I’m writing this poolside, because to be with my daughter is to be at least water-adjacent. Kaav’s loved it from the beginning. Dwyane is in there with her, along with Zaire and Dada. No one is hovering over her in her water wings—they stay just close enough for her to feel the sureness of them. Zaya is sitting by me, taking it all in.
We’re listening to Kaav’s favorite, Luther Vandross. “Never Too Much” just came on, and Luther asks if the object of his adoration remembers a time when he was scared to show his love, fearing that he wouldn’t be worthy of love returned.
“You must have known that I had feelings deep enough to swim in / That’s when you opened up your heart and told me to come in.”
I catch Kaav’s eye, and she smiles back at me. And with that, dear reader, I have to get in the pool now.
2
Dream Team
I saw a ghost last night.
Dwyane and I were on the couch, halfway through the latest episode of The Last Dance, the Michael Jordan docuseries on ESPN. Five episodes in, the show had become my Sunday night obsession. As a lifelong sports fan, it was my heaven.
Kaavia James had other plans, however, and grabbed the remote. She somehow managed to push every button at once, and the screen blacked out.
“Ka
av,” I said, as she turned to try to climb onto the couch, unbothered. She was the show, as usual.
When I got the television working again, Jordan appeared on-screen at the 1992 Summer Olympics in Barcelona, walking with Magic Johnson in their USA jerseys. Together, they were the official and unofficial leaders of the Dream Team, the greatest collection of basketball talent ever assembled.
At first sight of those jerseys, I had a vague feeling of being pulled back into something. I tried to ignore it, and turned to Dwyane. I talked, too loudly for our living room. “Of course you chose number nine, too,” I said. He’d picked Jordan’s Team USA number when he played in the 2008 Olympics in Beijing. Dwyane smiled, but the feeling didn’t leave me. I put my hand out for Kaav. To ground me.
As the episode went on and the Dream Team’s performance at the 1992 Olympics played out, I had an increasing feeling of—not quite déjà vu, but of being drawn into a room in the depth of my being. Like the beginning of an old movie, where the dust is blown off books, and sheets are pulled off furniture to reveal the life that once was there. The room in my mind became more familiar, and beneath one final shroud, there was a ghost.

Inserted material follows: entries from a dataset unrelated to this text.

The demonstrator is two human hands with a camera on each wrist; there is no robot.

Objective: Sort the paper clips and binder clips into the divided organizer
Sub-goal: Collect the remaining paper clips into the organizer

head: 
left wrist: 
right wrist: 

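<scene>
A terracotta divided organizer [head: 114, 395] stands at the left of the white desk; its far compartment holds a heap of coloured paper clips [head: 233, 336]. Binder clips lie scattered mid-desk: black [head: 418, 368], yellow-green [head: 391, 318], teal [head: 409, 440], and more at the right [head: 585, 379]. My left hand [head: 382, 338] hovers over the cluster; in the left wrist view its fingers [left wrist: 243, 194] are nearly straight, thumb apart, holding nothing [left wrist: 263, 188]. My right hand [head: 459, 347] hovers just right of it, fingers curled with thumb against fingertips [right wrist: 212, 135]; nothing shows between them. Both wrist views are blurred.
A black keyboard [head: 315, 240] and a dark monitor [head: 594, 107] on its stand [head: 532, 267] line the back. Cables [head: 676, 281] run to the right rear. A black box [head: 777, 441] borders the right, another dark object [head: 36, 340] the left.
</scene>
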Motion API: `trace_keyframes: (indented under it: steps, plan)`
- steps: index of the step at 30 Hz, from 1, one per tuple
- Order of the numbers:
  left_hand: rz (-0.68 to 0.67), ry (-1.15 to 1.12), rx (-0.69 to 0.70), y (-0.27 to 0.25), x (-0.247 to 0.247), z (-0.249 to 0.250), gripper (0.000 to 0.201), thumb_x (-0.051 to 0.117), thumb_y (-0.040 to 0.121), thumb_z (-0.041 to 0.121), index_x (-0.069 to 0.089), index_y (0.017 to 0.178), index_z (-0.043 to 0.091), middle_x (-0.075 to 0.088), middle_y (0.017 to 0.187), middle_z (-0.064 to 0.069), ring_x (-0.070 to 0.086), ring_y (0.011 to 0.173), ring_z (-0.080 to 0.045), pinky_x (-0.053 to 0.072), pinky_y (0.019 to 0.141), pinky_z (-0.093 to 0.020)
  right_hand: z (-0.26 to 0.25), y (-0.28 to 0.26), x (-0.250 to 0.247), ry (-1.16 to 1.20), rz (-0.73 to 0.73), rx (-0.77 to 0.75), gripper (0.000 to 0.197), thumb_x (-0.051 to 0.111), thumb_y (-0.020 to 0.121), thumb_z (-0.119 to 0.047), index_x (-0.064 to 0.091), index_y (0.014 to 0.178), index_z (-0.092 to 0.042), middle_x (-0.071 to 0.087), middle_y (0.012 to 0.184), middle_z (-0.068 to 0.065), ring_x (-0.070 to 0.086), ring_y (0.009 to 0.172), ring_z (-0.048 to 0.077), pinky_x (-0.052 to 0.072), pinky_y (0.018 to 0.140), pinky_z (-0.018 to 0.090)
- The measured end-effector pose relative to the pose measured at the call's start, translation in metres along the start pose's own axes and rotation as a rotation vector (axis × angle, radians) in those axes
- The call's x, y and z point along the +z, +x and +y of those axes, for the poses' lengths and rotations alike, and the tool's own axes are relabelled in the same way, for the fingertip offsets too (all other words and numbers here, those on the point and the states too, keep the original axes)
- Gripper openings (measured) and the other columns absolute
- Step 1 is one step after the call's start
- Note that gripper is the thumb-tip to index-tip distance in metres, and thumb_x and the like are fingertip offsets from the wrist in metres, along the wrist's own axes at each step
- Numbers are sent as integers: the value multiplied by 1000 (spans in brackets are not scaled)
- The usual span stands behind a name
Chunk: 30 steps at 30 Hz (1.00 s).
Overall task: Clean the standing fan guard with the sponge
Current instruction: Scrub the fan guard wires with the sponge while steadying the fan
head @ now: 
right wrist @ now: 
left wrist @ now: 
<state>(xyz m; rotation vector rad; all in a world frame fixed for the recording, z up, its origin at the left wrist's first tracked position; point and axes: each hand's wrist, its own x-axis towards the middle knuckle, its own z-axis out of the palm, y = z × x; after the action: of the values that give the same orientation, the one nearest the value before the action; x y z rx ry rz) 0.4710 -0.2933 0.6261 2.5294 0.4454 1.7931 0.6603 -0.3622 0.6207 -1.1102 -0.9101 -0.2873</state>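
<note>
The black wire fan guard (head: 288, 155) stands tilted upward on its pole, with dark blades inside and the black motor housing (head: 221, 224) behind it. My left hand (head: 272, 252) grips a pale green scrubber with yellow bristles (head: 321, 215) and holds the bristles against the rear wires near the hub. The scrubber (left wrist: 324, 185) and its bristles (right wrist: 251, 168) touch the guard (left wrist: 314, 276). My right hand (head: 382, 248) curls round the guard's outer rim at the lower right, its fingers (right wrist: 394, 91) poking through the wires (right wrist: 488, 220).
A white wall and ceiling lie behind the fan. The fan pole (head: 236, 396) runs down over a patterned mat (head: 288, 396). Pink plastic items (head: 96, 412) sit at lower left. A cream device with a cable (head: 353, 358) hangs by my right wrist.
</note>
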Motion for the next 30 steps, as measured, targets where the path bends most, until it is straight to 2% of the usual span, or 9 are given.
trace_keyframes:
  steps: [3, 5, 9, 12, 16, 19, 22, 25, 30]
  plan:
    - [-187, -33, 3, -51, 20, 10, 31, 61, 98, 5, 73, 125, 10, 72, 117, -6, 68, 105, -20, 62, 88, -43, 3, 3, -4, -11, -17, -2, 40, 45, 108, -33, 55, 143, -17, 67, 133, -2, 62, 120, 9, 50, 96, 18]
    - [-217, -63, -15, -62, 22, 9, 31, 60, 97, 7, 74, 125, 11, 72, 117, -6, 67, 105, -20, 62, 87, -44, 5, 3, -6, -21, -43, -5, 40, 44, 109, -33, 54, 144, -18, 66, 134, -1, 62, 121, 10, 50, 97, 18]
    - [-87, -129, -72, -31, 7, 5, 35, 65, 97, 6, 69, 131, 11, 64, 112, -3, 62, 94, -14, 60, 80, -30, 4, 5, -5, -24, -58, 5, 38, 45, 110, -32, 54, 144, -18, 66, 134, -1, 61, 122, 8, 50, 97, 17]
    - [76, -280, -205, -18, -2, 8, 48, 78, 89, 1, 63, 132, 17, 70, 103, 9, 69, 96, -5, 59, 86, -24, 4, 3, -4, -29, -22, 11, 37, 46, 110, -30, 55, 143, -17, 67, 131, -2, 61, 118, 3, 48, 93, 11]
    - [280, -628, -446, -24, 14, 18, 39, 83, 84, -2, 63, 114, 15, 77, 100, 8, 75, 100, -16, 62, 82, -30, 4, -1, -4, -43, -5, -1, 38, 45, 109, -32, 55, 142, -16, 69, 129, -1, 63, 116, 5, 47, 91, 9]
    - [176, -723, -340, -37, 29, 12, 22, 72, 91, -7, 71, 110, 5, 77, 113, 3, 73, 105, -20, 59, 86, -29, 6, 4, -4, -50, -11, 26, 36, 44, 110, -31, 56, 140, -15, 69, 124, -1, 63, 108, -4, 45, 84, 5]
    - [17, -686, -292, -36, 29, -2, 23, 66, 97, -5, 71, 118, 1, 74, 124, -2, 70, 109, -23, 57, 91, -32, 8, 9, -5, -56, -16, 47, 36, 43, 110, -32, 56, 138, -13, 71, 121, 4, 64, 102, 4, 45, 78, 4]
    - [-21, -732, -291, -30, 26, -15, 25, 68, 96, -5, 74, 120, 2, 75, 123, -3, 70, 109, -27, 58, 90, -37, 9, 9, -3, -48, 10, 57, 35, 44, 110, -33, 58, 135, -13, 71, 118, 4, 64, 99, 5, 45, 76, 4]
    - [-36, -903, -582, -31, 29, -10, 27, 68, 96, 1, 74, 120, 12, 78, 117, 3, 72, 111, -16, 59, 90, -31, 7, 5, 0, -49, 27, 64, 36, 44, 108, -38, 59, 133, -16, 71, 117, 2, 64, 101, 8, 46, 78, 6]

It was me, a broken nineteen-year-old curled up on my parents’ couch that summer of 1992 in Pleasanton, California. I had been raped, and was so mentally destroyed that my only tether to the world outside our living room was the round-the-clock coverage of the Olympics.
I have told the story of my rape before, and have purposely done so since the beginning of my career. Rape is the most underreported crime worldwide, and it can also be the most isolating crime for a victim to endure. People needed to see someone they recognized who could still manage to function in the world, even pursue dreams. Besides doing interviews, I have spent years lobbying Congress and state legislatures about the treatment of people who have been raped. After doing this work for twenty-five years, speaking about my experience to shed light on what others go through, I am able to quickly and dispassionately rattle off the three pertinent facts of my case: In 1992, I was raped at gunpoint and severely beaten by a man robbing the Payless shoe store where I worked the summer before my sophomore year of college. I had the luxury of being raped by a stranger in an affluent neighborhood, so no one questioned my story and I received excellent care, which is not the case for the majority of Black survivors of rape. Once I was at school, I sought the help of the Rape Crisis Center at UCLA, and through the program’s group therapy I began to see a path from rape victim to survivor.